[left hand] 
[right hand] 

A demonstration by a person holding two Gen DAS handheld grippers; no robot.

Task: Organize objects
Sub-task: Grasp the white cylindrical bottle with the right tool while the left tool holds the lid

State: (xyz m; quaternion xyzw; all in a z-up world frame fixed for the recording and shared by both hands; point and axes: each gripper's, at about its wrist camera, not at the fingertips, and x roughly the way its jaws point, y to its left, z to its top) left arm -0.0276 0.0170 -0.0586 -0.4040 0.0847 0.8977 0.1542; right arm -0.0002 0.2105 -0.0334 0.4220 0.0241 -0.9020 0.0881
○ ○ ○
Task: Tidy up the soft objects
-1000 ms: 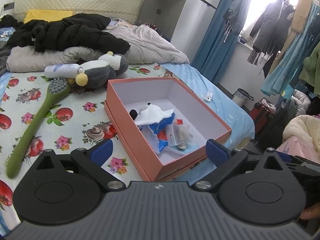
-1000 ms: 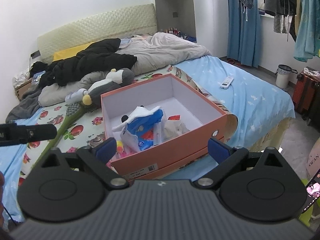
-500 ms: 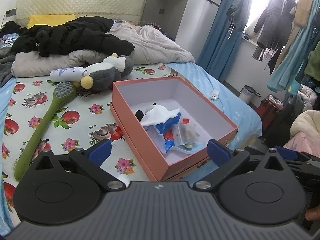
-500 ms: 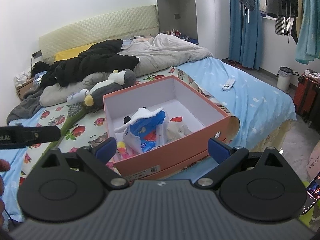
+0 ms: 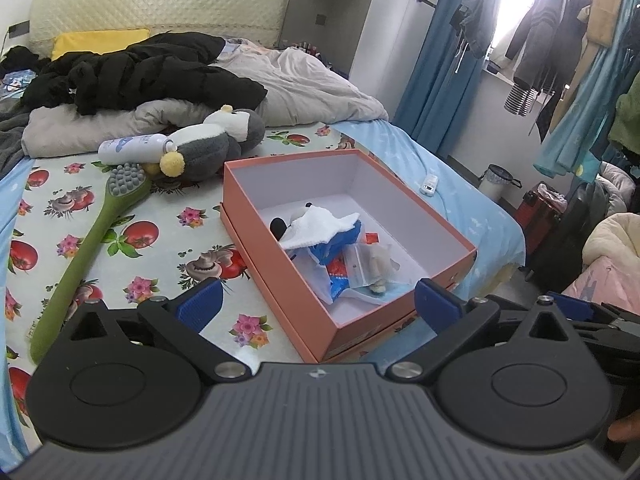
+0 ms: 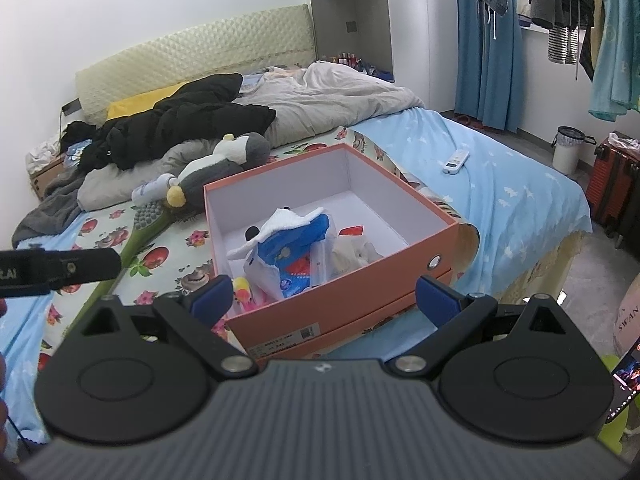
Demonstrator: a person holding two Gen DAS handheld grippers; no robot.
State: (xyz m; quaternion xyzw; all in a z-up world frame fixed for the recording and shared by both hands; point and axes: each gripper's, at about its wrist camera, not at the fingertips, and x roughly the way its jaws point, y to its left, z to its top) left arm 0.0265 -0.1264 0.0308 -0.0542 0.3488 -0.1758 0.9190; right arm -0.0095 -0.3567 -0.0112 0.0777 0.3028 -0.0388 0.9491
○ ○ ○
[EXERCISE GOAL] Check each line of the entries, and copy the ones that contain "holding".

[COMPLETED EXERCISE]
A demonstration by a person holding two Gen DAS handheld grippers; no robot.
Demonstrator: a person holding two Gen DAS handheld grippers; no robot.

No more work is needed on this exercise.